The task> Copy out each line featuring the string "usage" from the entries beneath.

Data excerpts
++++++++++++++++++++
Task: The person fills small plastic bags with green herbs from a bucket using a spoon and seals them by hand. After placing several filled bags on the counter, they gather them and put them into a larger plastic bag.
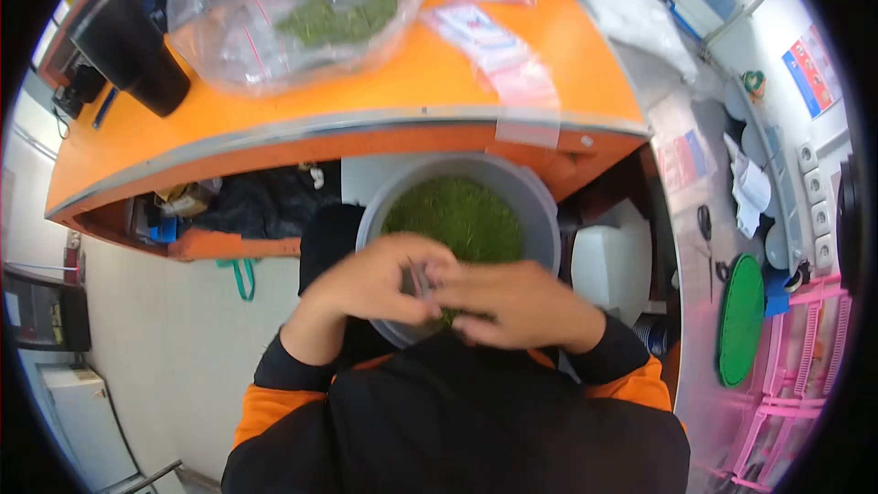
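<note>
Left grip: left hand point(357, 279) curled round a small grey item point(419, 282), blurred.
Right grip: right hand point(517, 302) half closed against it; whether it holds is unclear.
Green flakes point(457, 206): in the tub point(546, 229), under both hands.
Handling: best low over the tub, catching loose bits.
Obstacle: front edge of the counter point(585, 46).
Counter, left end: black cup point(137, 55) beside plastic bag point(215, 32).

Grey round bucket point(549, 220) stood upright, held loose green plant clippings point(462, 210); small greyish item point(419, 281), blurred, sat toward 8 o'clock.
</note>
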Demonstrator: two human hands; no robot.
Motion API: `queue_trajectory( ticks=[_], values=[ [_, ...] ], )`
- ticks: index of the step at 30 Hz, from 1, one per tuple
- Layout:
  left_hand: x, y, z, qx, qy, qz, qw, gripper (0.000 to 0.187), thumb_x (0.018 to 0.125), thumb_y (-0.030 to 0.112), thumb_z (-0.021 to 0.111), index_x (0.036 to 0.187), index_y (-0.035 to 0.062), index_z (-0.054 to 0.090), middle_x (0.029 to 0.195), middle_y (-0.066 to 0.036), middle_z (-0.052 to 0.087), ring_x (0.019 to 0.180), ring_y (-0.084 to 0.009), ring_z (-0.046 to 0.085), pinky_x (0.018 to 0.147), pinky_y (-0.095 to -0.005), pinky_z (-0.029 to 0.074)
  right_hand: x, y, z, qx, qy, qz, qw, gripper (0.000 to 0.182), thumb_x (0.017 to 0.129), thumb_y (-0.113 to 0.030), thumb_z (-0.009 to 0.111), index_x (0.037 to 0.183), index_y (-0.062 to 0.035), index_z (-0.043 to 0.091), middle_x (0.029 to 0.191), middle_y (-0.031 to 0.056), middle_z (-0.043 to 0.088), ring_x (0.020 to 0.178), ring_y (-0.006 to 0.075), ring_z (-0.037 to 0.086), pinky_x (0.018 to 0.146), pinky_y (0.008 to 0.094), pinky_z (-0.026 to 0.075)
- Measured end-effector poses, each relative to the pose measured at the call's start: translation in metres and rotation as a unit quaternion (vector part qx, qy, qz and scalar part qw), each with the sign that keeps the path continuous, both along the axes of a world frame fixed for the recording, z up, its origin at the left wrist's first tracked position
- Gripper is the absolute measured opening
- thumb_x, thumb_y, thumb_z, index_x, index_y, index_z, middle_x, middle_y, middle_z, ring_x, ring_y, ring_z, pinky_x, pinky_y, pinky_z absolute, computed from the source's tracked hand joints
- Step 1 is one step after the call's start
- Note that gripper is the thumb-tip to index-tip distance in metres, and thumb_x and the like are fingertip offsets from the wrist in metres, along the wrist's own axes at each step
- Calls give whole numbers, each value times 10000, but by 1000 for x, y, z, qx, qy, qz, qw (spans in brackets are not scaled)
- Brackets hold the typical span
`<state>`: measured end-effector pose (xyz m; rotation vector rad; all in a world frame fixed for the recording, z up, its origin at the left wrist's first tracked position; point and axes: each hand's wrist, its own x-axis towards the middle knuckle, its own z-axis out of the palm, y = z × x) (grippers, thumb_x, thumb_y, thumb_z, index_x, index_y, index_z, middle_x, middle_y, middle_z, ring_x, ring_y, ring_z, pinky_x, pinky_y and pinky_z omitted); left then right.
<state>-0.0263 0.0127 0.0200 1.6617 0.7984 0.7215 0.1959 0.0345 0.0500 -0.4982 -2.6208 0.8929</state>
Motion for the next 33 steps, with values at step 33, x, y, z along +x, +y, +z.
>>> queue_trajectory(
  ticks=[33],
  values=[
    [-11,-23,-12,-2,-199,194,961,928,657,78,764,1413,55,228,1314,-127,350,1275,-195,284,1062,-325,186,3,28,-60,-130,-201,-152,959,196,770,-173,550,847,-43,676,769,161,646,726,330,627,662,405,492]
  ],
)
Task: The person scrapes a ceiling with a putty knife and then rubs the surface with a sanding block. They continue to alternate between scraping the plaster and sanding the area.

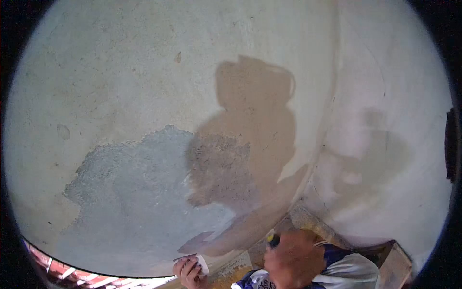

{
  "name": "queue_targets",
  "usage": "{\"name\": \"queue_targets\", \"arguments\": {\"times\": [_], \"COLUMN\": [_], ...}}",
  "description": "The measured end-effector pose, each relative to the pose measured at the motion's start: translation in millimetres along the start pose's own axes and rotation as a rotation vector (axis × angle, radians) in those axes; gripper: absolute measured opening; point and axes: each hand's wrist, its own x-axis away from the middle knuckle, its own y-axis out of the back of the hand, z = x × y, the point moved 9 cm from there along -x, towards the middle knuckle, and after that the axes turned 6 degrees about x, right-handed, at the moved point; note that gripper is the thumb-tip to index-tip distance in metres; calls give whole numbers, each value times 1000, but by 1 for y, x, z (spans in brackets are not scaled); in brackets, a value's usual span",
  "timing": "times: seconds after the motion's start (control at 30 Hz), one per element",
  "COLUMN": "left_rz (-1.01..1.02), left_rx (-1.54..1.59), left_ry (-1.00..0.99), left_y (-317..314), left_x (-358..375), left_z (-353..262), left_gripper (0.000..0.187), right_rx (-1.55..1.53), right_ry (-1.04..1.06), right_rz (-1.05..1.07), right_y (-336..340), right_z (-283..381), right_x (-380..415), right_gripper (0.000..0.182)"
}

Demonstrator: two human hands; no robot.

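My left hand (190, 273) is at the bottom, with its fingers closed around a small flat white piece with a dark edge (203, 265); its exact kind does not show. To the right, my right hand (294, 257) is blurred by motion and closed on a black and yellow handle (273, 240). The rest of that tool is hidden or smeared. Both hands are in front of the lower wall (120, 77). A rough-edged grey patch (125, 192) covers part of its surface, partly under my shadow.
A second wall (385, 72) meets the first at a corner on the right. A wooden box-like object (397, 262) stands low at the right. Red and white slats (72, 274) show at the bottom left. A dark object (450, 144) is at the right edge.
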Motion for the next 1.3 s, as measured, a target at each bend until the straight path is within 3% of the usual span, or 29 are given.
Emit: {"name": "queue_targets", "arguments": {"times": [0.03,0.1,0.17,0.27,0.5,0.57,0.63,0.67,0.73,0.8,0.87,0.9,0.97,1.03,1.13,1.2,1.23,1.3], "left_rz": [18,29,32,47,-10,-3,0,-12,6,4,5,9,11,55,18,-18,-21,-42], "left_rx": [8,34,55,81,137,158,178,181,200,208,219,223,222,200,236,236,244,258], "left_ry": [-18,-41,-56,-84,-85,-97,-77,-68,-83,-68,-64,-72,-70,-31,-67,-24,-7,-11], "left_y": [8,21,33,45,64,63,62,62,57,59,60,60,48,42,40,42,41,30], "left_x": [2,3,9,9,7,6,6,6,4,5,11,16,13,12,10,14,18,14], "left_z": [7,14,18,16,13,14,12,11,8,9,9,9,12,12,12,11,9,11], "left_gripper": [20,21,22,21,13,13,14,14,16,13,10,9,8,9,9,9,9,9], "right_rx": [27,93,225,72,224,-385,-471,-227,79,209,-189,-634,-542,-39,-52,-299,-517,-304], "right_ry": [135,-16,-588,-576,-694,-1132,-1047,-745,-675,-1140,-1335,-1232,-971,-1048,-1680,-1764,-1618,-1161], "right_rz": [24,7,-89,-454,-246,-295,-318,-311,-106,289,140,-225,-145,307,452,422,324,281], "right_y": [-5,-11,-16,-12,-66,-52,-52,-59,-75,-78,-80,-73,-71,-89,-119,-128,-126,-114], "right_z": [7,-4,-36,-33,-55,-53,-35,-19,-26,-101,-104,-85,-47,-37,-71,-75,-79,-60], "right_x": [-9,-13,23,45,88,78,50,18,14,83,115,115,70,60,194,229,224,174], "right_gripper": [22,15,28,29,44,20,12,17,30,34,36,33,31,31,30,27,26,21]}}
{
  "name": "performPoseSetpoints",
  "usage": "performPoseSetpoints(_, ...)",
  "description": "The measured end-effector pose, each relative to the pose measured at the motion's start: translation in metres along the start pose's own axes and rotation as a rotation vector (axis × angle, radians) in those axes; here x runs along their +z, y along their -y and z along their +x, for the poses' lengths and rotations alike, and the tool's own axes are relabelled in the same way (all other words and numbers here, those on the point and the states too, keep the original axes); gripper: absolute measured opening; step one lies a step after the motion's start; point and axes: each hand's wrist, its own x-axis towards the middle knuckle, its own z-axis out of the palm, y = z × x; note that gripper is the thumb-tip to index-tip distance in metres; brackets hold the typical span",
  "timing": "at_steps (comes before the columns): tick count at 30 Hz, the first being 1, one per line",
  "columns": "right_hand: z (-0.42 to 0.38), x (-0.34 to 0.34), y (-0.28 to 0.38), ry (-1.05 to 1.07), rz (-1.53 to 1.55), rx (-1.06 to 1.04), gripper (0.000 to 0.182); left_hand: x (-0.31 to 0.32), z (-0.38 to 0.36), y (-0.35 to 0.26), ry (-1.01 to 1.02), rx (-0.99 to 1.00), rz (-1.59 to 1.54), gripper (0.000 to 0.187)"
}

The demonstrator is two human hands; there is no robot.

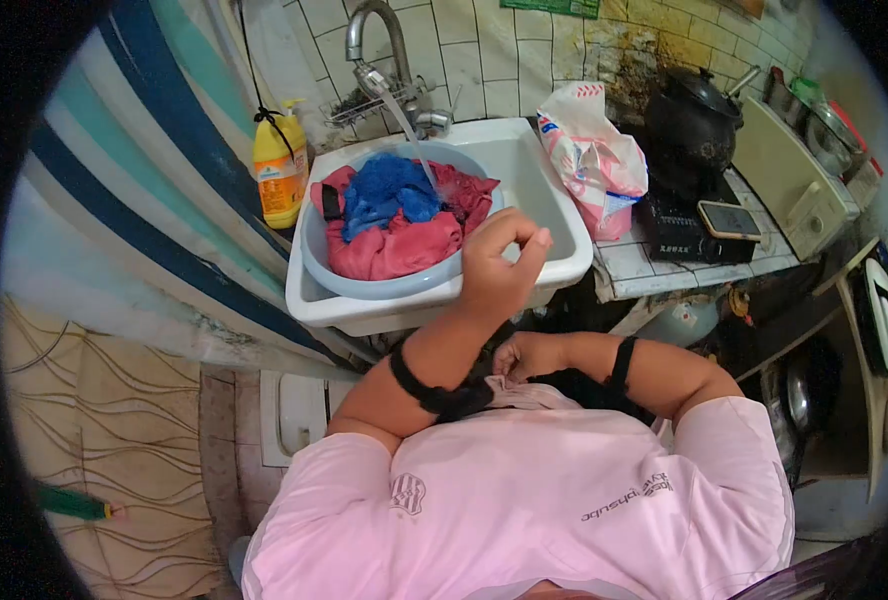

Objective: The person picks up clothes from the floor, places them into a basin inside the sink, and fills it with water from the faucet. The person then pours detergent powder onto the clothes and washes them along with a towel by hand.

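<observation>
The pink shirt (524, 480) carries small, upside-down, unreadable lettering.

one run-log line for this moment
left hand: raised over sink rim, fingers curled, empty | right hand: at shirt hem | basin: red and blue clothes, tap running

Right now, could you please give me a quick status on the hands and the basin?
Left hand loosely curled above basin rim, empty. Right hand at shirt hem. Tap water running onto clothes. Nothing in the way.

The person wears a pink short-sleeved shirt (524, 490) with a small crest and dark lettering, and black bands (434, 392) around both forearms.
</observation>
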Motion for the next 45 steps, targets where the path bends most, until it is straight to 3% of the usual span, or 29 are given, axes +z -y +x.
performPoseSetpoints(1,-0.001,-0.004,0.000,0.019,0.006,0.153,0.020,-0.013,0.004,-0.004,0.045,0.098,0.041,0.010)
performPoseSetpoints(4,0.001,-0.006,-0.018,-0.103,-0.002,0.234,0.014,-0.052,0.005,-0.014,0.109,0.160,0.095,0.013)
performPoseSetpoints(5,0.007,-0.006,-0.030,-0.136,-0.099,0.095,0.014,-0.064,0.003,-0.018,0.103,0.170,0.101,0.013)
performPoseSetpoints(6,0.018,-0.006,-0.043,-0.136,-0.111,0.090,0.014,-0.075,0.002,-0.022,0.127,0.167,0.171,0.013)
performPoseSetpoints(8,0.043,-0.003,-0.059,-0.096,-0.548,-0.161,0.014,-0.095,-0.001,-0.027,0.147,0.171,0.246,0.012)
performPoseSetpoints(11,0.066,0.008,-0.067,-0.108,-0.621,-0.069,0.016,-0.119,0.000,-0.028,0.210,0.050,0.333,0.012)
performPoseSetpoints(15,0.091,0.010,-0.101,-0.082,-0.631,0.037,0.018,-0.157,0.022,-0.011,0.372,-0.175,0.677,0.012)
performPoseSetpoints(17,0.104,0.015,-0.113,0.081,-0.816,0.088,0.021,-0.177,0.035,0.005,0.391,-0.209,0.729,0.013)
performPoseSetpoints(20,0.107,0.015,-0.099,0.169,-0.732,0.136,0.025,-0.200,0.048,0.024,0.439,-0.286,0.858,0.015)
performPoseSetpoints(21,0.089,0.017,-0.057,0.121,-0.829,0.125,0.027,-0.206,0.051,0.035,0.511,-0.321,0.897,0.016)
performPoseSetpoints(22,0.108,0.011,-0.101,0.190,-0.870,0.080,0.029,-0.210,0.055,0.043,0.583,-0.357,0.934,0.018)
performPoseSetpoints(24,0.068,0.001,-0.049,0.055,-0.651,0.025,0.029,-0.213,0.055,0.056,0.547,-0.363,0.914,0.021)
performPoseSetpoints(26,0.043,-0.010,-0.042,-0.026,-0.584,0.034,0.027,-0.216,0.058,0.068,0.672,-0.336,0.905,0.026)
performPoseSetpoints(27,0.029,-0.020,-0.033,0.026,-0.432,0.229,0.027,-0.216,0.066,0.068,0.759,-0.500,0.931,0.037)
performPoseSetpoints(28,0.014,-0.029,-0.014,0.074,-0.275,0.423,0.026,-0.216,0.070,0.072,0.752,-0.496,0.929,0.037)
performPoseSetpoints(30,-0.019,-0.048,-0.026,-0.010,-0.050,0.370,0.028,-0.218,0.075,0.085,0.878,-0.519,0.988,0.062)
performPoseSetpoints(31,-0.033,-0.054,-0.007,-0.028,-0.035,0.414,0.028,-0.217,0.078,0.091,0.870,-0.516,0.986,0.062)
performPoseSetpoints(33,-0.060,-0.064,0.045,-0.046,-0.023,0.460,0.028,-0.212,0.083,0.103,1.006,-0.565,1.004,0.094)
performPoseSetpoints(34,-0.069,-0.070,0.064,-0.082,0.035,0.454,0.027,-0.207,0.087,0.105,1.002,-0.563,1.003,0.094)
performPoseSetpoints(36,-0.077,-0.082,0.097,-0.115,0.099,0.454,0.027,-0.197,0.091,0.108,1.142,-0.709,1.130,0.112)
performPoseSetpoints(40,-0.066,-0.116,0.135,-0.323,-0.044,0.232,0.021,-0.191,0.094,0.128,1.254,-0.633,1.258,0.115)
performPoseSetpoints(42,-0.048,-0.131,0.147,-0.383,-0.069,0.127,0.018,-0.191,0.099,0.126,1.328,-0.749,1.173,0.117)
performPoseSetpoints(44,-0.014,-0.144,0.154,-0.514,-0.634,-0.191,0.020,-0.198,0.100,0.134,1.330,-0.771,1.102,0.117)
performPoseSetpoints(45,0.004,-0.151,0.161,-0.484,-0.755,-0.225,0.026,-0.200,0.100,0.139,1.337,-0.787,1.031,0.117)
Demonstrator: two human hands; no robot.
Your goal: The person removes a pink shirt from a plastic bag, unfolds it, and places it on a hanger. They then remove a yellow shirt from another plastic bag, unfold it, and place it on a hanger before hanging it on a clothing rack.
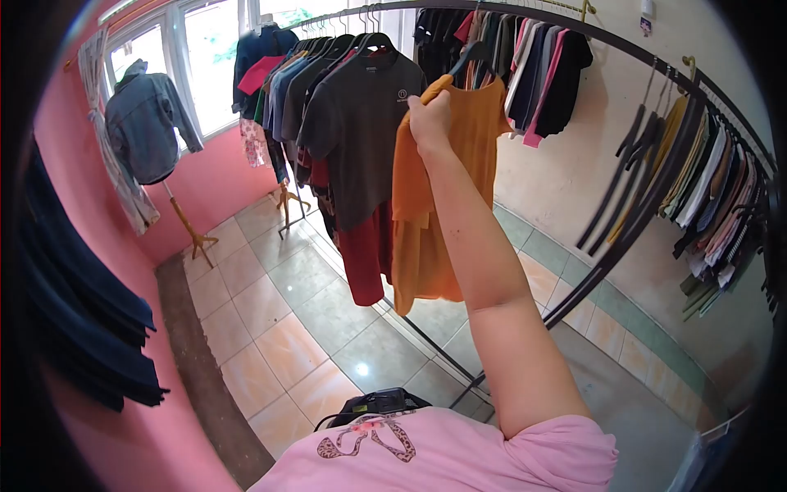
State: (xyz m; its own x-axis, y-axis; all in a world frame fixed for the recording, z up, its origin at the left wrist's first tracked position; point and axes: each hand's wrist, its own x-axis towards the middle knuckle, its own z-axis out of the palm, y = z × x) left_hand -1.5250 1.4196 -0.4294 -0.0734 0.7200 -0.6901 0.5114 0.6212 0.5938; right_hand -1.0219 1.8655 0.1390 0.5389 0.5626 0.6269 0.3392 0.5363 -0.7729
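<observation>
My right hand [430, 120] is closed on the shoulder of an orange top [471, 156], with my arm stretched out in front of me. The top is on a dark hanger [474, 56] and hangs full length below the rack's rail. Just left of it, a dark grey T-shirt [357, 131] with a small chest print faces me. Dark red fabric [361, 258] shows beneath that T-shirt. My left hand is out of view.
A black rack rail [566, 18] curves overhead to the right, carrying several bare hangers [639, 139]. More garments [713, 172] hang along the right wall. A denim jacket [152, 123] stands on a dress form by the window. Dark trousers [82, 303] hang at left.
</observation>
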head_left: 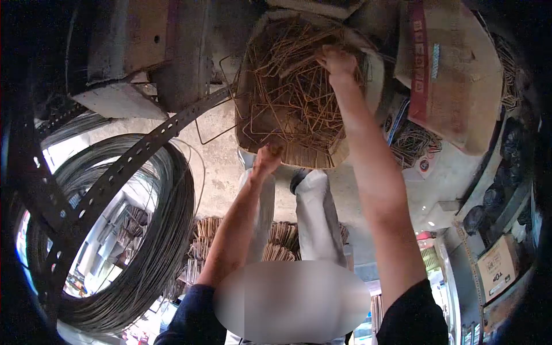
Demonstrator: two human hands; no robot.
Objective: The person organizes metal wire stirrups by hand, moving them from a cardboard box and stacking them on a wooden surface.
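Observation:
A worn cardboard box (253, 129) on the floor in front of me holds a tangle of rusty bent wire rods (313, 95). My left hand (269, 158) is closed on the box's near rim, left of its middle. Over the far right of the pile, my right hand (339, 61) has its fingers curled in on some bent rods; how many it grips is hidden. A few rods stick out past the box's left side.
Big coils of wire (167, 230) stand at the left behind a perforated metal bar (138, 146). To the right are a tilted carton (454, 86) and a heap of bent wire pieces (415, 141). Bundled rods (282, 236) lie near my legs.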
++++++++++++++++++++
Result below>
  "usage": "{\"name\": \"queue_targets\", \"arguments\": {\"times\": [_], \"COLUMN\": [_], ...}}",
  "usage": "performPoseSetpoints(_, ...)",

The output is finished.